Антон и Рита стояли, обнявшись, на краю деревни. Они гуляли уже больше двух часов и никак не могли наговориться. Все тайны, загадки, сокровища, исторические факты уступили место другим темам. Они рассказывали друг другу о себе, делились чувствами, целовались, радовались каждой секунде и готовы были полюбить целый мир. Мир не оставался в долгу, укутывая их спокойным и теплым весенним вечером.
— Рита,— очнулся наконец от сказочных видений Антон,— Шерхорн знал, что он и его люди были лишь приманкой?

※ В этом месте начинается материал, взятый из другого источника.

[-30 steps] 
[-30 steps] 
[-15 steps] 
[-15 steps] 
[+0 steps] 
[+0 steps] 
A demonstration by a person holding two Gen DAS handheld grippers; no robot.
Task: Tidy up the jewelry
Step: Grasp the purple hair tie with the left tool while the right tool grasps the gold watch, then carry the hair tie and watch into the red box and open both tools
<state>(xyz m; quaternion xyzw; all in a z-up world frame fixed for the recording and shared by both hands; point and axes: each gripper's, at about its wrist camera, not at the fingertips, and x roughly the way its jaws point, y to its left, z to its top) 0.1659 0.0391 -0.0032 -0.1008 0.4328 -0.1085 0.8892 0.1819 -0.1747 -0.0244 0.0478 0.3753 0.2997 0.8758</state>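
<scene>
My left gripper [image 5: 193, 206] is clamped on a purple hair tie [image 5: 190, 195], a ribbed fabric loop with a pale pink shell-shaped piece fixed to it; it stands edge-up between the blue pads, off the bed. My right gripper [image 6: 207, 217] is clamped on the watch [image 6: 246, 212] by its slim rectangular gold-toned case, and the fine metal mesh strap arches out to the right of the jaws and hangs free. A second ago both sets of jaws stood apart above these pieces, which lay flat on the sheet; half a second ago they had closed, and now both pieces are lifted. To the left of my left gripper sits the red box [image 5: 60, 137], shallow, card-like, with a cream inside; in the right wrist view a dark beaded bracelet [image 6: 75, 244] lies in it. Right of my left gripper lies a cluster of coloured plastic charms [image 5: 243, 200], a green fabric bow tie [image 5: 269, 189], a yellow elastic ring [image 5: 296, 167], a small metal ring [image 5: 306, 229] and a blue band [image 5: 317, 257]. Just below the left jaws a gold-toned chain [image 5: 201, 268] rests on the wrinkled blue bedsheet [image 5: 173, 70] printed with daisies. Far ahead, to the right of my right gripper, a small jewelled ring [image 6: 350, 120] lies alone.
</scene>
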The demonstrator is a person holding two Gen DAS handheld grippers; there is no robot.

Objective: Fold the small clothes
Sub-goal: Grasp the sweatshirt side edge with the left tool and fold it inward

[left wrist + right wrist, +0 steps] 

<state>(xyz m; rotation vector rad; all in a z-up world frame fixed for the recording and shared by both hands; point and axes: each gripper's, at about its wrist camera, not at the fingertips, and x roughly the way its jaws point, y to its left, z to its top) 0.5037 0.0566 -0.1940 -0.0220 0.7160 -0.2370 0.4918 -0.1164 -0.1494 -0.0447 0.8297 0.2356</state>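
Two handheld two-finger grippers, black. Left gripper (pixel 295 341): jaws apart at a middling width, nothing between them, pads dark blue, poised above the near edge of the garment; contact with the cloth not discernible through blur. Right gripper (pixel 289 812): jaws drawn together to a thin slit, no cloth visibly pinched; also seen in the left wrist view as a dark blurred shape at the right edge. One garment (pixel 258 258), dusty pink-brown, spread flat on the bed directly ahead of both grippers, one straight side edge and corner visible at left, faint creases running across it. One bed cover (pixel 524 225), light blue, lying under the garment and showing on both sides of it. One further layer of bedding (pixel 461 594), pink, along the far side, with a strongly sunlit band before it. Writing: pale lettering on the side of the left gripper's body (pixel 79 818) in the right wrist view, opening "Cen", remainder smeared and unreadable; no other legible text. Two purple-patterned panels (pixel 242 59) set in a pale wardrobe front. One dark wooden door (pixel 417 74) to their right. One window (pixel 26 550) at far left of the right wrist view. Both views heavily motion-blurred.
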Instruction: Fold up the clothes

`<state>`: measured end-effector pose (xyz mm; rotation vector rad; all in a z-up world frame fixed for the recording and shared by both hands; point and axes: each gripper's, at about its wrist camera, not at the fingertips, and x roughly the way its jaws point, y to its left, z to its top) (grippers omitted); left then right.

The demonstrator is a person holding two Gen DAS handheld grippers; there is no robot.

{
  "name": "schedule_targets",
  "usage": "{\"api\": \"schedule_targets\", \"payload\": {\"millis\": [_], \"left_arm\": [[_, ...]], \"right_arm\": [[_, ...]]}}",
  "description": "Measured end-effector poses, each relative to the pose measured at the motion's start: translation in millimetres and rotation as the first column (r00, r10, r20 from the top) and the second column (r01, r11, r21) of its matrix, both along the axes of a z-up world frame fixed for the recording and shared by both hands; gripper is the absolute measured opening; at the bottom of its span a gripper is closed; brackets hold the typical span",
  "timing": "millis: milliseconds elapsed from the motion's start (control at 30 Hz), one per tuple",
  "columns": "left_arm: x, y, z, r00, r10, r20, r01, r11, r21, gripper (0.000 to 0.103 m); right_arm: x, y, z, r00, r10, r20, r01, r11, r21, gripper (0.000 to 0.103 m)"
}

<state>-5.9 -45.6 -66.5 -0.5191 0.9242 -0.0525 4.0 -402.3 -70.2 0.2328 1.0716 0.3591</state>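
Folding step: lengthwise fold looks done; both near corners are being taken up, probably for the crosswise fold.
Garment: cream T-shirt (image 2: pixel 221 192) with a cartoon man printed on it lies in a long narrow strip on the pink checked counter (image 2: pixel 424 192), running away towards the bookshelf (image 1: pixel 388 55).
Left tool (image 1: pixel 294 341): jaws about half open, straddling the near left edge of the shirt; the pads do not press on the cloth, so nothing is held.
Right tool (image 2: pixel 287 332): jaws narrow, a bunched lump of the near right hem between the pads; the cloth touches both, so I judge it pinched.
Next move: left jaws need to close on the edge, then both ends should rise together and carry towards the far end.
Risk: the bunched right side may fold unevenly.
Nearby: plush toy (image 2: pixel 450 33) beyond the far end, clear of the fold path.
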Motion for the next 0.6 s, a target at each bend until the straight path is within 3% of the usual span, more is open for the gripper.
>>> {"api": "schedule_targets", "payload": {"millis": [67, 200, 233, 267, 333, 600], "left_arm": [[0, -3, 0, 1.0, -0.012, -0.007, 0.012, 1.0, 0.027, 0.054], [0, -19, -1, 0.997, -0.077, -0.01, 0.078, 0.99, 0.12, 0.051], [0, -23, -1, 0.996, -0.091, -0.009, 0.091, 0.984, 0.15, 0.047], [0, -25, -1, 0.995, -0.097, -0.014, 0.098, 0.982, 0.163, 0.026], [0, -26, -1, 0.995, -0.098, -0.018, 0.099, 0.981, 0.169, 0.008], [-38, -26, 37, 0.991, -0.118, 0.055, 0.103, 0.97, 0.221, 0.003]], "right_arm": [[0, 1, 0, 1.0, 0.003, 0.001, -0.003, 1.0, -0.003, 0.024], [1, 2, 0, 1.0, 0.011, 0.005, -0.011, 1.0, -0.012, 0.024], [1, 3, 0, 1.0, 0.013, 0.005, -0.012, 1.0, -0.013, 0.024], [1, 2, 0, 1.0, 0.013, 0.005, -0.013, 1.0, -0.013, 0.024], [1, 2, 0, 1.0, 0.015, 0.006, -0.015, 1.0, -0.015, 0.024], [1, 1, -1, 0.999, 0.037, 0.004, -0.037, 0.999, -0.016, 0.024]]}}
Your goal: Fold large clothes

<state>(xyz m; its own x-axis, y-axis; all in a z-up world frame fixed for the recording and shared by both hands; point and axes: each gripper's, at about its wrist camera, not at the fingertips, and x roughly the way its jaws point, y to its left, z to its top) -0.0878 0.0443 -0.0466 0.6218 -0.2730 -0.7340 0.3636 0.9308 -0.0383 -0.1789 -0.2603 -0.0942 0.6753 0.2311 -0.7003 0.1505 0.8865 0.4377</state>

— Вовремя же ты о нем вспомнил… Нет, не знал. Точнее, не верил. Наоборот, когда я спросила, в курсе ли он, что Донская Икона Божьей Матери сейчас хранится в Москве, в Третьяковской галерее, он только улыбнулся и сказал: «Es ist nicht alles Gold, was glanzt».
— Что это значит?— переспросил Антон
— «Не все то золото, что блестит».
В небольшой церквушке неподалеку от Спас-Деменска, что приютилась между двумя поросшими смешанным лесом холмами, шла вечерняя служба. На клиросе, не всегда в унисон, но задушевно пел местный хор, состоящий из долговязого юноши и двух женщин неопределенного возраста и типичной русской провинциальной наружности. Весь приход старался изо всех сил — сегодня днем сюда прибыл автобус с паломниками, путешествующими по калужским храмам и обителям. Паломники приехали из Москвы, от самых ворот Зачатьевского монастыря. И вот теперь, не в пример остальным тихим дням, старинная церковь была заполнена почти до отказа — паломники молились, покупали свечи, писали записочки. Отец Василий от души читал проповедь, и его проникновенный, бархатистый и, в то же время мощный голос заставлял приезжих изумляться: «Это же надо, а? Такого не стыдно и в Храм Христа Спасителя пригласить на пасхальную Всенощную».